Task brief
Find the number of lines below in which the word "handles" occurs. Write only that number.

Dataset content
--- START ---
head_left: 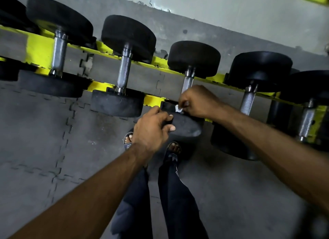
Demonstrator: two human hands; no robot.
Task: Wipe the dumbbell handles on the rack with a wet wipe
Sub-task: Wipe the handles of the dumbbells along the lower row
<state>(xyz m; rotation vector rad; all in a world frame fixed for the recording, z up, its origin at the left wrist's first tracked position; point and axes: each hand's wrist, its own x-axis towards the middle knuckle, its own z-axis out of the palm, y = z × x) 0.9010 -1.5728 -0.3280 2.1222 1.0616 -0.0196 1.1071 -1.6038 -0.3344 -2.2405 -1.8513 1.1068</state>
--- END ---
Exercise solution
2